Avi has a very long beard. He started growing his beard when he started to become serious finally about his religion, which was about the time that Daniel was born. Having his first child made Avi reflect on his own father, a hard man, with such a big beard. Avi’s earliest memories were of that beard. A father has a beard, he thought back then, and hadn’t shaved it since.
Avi unlocked the door into the narrow lobby and made sure it fell closed behind him. He was a cautious man. He stepped to the mail bosses on the wall, jangling his big key ring from his jacket pocket. It took him a few seconds to get the little key into the little mail box lock. His fingers did not work as good anymore. It had been getting worse. The rain and the cold the last few weeks had made it worse.
Avi had been wearing the same circular pair of eyeglasses for a decade. He bought them just before Daniel’s bar Mitzvah, so he would look nice. So he would look like a father should: Learned, proud. Avi’s own father had worn a similar pair all of his life. Avi had to squint behind the lenses, because they did not work as well as they used to. He squinted tighter and tighter as he sorted through the mail. Ads. Ads. Bills. Bills. A nice glossy flier from the neighborhood Korean church. Then he found the postcard.
Avi studied it closely. It was an idyllic picture of a beach somewhere faraway.
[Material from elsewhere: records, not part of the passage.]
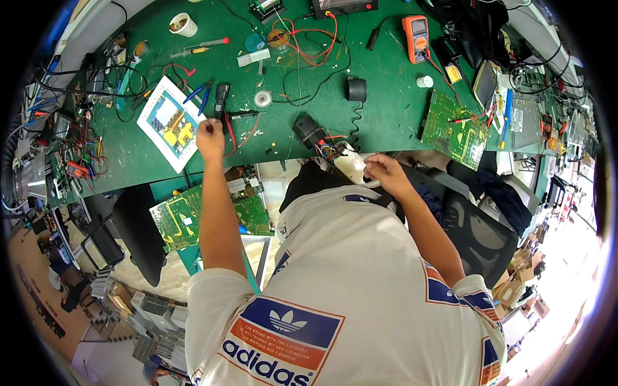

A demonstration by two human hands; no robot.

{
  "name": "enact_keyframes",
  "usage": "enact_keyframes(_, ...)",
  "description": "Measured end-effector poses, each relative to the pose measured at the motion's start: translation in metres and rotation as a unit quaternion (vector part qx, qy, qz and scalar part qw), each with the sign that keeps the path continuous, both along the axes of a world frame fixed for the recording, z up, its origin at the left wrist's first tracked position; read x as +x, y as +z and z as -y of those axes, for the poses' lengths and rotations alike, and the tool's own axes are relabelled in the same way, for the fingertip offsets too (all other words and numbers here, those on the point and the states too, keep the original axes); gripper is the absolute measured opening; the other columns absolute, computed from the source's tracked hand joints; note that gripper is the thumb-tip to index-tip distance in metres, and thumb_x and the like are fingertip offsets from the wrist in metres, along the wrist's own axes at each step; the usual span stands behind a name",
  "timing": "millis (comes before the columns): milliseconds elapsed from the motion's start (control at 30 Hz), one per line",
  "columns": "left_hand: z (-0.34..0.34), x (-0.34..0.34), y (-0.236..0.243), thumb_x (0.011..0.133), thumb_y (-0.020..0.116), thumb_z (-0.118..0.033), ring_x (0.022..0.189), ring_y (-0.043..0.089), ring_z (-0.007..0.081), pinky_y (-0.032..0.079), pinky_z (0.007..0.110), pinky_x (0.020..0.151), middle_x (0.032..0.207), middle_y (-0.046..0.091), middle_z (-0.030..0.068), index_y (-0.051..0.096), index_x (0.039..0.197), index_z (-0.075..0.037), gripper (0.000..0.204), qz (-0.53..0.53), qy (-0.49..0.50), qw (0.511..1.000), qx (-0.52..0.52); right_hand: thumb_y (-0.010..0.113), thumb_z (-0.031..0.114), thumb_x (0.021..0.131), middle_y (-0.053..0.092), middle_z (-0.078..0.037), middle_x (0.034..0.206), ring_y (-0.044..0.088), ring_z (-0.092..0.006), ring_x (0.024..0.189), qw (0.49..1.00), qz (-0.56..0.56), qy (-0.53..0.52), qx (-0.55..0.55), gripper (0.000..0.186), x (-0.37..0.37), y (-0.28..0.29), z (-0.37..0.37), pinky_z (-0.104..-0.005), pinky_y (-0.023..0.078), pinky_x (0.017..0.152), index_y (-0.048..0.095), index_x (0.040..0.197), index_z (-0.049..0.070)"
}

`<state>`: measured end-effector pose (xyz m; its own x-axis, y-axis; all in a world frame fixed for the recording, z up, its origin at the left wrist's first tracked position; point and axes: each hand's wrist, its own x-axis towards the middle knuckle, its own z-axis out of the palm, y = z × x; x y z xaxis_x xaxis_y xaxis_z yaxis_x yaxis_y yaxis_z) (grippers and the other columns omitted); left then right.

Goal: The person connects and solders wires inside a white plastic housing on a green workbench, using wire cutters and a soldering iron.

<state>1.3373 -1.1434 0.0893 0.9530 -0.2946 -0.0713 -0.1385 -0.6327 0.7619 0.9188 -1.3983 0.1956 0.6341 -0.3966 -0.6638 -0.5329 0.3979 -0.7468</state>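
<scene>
My left hand [210, 139] is over the bench beside a printed colour sheet [172, 124], its fingers curled together; anything inside them is hidden. Close by lie blue-handled pliers [197, 96], a black torch-like tool [222, 98] and a black pen-shaped tool with a red lead [244, 115]. At the bench's front edge, my right hand [385, 172] has its fingertips pinched together next to a white casing [349, 162]. What they may hold is too small to make out. Coloured wires [329, 151] run from that casing to a black cylindrical part [309, 131].
A black round part [355, 89] with a coiled cable stands beyond the casing. Circuit boards lie at right [454, 130] and below the bench at left [179, 218]. An orange multimeter [417, 40], a paper cup [183, 25], a solder reel [262, 98] and tangled leads are on the green bench.
</scene>
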Motion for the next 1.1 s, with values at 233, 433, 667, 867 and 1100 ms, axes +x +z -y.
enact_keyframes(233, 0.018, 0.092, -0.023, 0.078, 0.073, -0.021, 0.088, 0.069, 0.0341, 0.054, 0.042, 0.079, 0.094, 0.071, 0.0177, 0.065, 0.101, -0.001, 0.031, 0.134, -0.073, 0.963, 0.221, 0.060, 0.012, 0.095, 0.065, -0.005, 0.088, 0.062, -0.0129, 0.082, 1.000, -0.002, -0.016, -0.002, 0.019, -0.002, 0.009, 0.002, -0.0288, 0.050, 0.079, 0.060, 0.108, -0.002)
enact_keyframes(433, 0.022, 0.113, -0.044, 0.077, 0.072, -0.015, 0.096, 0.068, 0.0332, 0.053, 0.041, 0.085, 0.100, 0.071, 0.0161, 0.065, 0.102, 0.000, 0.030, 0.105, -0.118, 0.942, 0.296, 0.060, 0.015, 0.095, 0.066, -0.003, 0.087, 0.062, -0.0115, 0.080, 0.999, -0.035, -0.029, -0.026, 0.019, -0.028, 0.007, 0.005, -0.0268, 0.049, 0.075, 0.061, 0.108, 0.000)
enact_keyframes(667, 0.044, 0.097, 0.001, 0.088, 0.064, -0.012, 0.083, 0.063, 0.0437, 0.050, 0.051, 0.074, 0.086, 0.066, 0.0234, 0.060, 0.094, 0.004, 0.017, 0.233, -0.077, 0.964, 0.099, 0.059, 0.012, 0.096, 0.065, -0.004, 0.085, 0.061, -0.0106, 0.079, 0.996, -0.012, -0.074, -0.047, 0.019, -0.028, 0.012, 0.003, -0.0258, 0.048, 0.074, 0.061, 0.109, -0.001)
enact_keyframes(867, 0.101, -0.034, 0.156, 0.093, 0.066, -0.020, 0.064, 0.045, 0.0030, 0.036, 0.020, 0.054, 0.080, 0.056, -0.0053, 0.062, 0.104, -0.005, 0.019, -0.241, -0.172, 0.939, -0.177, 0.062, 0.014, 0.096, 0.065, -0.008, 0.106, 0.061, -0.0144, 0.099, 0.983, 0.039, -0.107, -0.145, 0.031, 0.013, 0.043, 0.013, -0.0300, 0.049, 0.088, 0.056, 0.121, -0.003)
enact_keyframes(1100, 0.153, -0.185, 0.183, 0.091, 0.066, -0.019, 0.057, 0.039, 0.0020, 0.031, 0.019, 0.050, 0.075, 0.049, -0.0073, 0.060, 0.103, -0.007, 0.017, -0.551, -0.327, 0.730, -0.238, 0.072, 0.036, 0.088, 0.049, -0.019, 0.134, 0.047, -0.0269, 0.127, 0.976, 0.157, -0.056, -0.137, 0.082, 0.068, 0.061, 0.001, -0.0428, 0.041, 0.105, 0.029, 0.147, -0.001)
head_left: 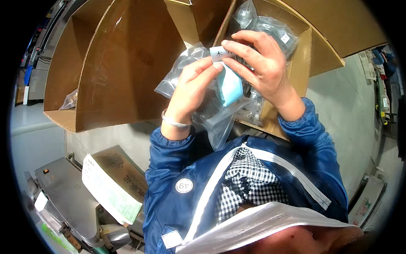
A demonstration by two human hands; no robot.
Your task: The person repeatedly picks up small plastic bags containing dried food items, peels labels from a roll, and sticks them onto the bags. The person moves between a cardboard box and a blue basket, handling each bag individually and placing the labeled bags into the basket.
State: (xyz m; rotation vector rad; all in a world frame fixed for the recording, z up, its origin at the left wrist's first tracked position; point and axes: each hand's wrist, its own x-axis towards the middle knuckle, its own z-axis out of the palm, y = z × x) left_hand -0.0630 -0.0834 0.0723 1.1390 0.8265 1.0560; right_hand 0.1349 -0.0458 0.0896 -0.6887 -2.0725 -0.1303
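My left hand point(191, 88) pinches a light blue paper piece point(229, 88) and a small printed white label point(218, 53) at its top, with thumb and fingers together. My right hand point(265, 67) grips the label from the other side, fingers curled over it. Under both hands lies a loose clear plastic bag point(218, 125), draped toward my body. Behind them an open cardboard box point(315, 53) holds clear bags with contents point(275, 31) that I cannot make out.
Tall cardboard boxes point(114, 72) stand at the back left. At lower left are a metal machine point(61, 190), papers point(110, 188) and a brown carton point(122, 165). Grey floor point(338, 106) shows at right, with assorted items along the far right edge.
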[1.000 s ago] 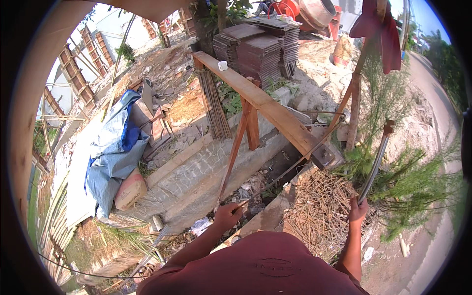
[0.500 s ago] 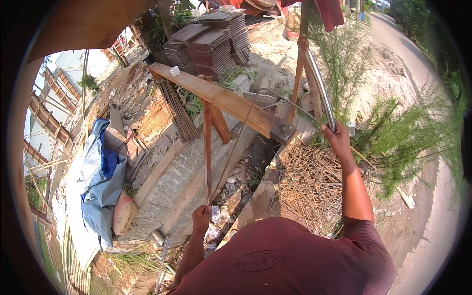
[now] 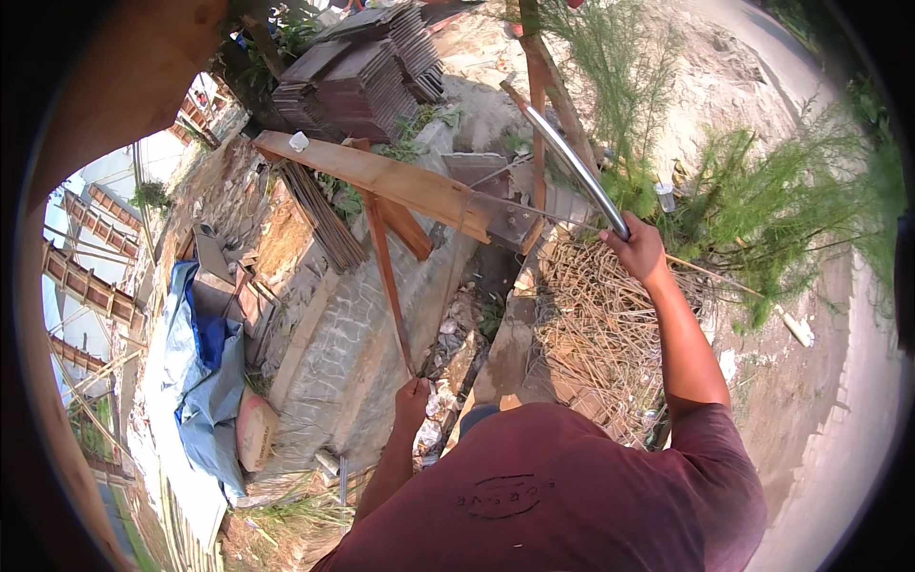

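Observation:
My right hand (image 3: 637,248) is closed round the near end of a shiny metal pipe (image 3: 577,172). This pipe slants away to the upper left and ends in a brown, rusty-looking tip. Lower down, my left hand (image 3: 412,398) is a closed fist, gripping the end of a thin metal rod (image 3: 562,217). The rod runs up to the wooden beam (image 3: 381,176) and bends toward my right hand; how it passes over the beam's end is hard to make out. A dark metal plate (image 3: 513,221) sits at the beam's near end.
Wooden legs (image 3: 381,267) prop the beam, with a bundle of rods (image 3: 319,214) beneath. Bent thin rods (image 3: 600,334) are heaped at the right. Stacked roof tiles (image 3: 353,81) stand behind; a blue tarpaulin (image 3: 205,367) and a sack (image 3: 255,434) lie left. Feathery green branches (image 3: 762,210) spread rightward.
The pipe's far end has swung to the left, so it slants more. My right hand has shifted slightly left. The view has moved a little; the left fist still grips the rod.

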Motion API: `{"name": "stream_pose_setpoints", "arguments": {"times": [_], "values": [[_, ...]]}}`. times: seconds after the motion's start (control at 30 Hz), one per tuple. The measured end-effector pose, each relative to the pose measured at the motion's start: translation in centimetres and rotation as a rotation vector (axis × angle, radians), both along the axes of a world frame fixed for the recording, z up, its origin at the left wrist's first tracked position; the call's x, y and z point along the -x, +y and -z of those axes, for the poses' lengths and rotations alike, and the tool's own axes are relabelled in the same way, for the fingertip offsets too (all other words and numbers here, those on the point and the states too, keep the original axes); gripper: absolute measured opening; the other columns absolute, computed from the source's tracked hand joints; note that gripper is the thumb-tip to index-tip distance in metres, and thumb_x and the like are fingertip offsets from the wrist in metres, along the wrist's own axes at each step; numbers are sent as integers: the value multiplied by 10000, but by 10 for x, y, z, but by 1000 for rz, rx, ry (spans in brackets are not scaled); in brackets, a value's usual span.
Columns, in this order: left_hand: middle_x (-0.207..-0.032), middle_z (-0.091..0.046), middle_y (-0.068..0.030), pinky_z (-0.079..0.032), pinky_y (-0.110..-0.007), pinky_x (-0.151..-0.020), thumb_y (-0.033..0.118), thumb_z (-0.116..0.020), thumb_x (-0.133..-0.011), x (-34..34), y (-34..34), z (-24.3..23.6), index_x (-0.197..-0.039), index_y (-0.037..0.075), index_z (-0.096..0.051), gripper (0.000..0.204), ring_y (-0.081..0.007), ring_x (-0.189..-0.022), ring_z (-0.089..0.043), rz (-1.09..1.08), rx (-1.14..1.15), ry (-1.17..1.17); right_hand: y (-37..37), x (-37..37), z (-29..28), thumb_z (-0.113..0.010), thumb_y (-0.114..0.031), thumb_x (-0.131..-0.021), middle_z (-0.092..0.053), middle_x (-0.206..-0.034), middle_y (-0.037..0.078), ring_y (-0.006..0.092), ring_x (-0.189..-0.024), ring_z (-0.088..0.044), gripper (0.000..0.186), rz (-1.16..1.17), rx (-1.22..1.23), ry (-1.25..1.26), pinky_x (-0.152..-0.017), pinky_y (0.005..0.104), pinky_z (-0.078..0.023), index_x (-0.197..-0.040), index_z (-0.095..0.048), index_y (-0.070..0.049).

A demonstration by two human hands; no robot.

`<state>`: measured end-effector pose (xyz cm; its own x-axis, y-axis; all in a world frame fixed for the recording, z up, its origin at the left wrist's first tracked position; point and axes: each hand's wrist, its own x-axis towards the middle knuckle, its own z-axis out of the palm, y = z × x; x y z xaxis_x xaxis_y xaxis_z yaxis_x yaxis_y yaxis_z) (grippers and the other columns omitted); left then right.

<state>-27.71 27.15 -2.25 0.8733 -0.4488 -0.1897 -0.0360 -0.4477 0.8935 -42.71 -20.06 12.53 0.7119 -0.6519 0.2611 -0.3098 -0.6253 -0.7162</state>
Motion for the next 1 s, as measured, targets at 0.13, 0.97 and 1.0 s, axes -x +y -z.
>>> {"name": "stream_pose_setpoints", "arguments": {"times": [0.13,0.97,1.0], "values": [[-578,-432,40,-335,-264,-508,283,-548,-943,-22,0,-26,-690,38,-510,354,-55,-564,-374,37,-133,-8,-9,-3,15,-706,-301,-810,-459,-575,103,202,-547,-430,342,23,-42,20,-546,345,-397,-770,-506,-26],[-626,-556,-141,-427,-361,-586,319,-591,-891,-242,-17,-54,-819,9,-618,320,-191,-568,-499,363,-548,-19,41,-95,87,-674,-367,-799,-530,-589,111,227,-523,-502,384,305,-276,433,-522,390,-394,-768,-549,-5],[-635,-566,-126,-430,-356,-587,310,-593,-892,-256,-23,-61,-849,16,-625,298,-182,-570,-503,378,-547,-3,44,-105,88,-674,-365,-799,-527,-588,109,222,-522,-496,383,313,-273,439,-520,390,-391,-769,-548,-5]]}}
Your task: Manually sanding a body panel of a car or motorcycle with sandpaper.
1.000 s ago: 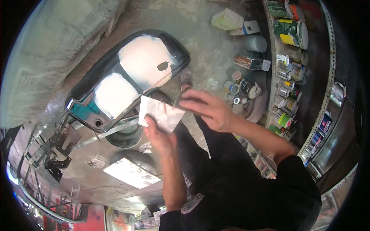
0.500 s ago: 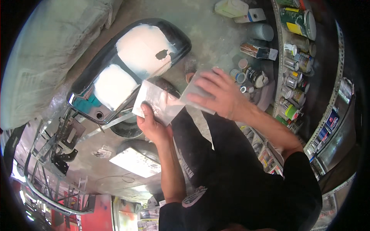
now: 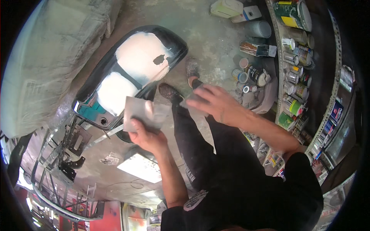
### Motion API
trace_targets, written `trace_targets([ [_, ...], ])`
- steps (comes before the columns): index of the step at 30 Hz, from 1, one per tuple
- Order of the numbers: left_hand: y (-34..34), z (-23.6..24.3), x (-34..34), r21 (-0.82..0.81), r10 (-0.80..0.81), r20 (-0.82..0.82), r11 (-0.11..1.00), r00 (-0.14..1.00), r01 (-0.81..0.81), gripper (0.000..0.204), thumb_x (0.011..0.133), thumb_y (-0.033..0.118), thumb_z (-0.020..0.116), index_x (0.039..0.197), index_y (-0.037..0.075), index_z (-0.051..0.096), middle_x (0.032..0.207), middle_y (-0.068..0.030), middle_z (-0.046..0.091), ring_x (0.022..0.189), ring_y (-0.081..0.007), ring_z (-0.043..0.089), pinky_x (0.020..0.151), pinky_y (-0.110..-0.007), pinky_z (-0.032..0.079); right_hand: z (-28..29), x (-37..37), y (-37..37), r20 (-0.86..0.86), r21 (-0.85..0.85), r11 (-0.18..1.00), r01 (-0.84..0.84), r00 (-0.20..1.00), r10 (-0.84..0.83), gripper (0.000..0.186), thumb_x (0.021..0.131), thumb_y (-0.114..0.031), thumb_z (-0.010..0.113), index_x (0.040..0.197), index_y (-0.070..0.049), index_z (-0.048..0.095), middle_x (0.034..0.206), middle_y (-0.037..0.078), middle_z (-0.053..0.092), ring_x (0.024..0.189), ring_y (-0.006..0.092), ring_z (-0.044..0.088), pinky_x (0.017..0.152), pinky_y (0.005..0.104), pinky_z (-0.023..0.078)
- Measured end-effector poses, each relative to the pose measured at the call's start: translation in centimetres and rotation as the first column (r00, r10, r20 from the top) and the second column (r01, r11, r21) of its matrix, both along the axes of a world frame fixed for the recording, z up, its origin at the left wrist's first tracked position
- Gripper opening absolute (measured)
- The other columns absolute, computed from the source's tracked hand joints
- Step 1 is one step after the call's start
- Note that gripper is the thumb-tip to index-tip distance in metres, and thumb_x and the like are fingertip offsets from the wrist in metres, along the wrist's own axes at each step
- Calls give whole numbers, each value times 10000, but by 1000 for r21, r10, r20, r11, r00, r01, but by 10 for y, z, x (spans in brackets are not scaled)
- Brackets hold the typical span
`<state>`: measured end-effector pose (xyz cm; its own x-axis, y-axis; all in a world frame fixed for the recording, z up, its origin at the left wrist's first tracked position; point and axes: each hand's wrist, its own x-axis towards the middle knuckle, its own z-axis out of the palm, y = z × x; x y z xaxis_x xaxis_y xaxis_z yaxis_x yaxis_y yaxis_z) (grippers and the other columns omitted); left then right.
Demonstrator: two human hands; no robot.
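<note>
My left hand grips a flat, square grey plate, its thumb on the upper face. A pale beige dab shows on that plate. To the right, my right hand has its fingers over a second flat grey plate, blurred by motion and partly hidden by the hand. The plates are close together; whether they touch I cannot tell. Beyond my hands is a black bumper-like car part with two large white patches, a ragged dark hole in one and a teal area at its near end.
Sheeting covers a large bulk on the left. Shelves along the right hold several paint cans; more cans and jugs stand on the floor. Metal framework is at lower left. My shoes are on the concrete floor.
My left hand and its plate have moved slightly left and nearer to me. The right hand has come down a little, still with its plate. The view has shifted, and my shoes now show.
</note>
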<state>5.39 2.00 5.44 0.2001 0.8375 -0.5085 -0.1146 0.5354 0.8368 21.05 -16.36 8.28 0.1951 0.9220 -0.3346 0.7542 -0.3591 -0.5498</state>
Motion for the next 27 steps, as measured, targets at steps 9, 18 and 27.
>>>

Avi could not remember the last time he had gotten a postcard, much less a postcard with a picture of a beach on it. He had not even seen a beach like that - baked and shimmering gold - since his own father had taken him. Avi had been a boy. A few years later his father would move the family west and Avi had not been back east since.
Avi turned the postcard over and examined the blue handwriting. He recognized immediately the big round swirls of Daniel’s penmanship. It was big and loud just like Daniel’s mother’s had been.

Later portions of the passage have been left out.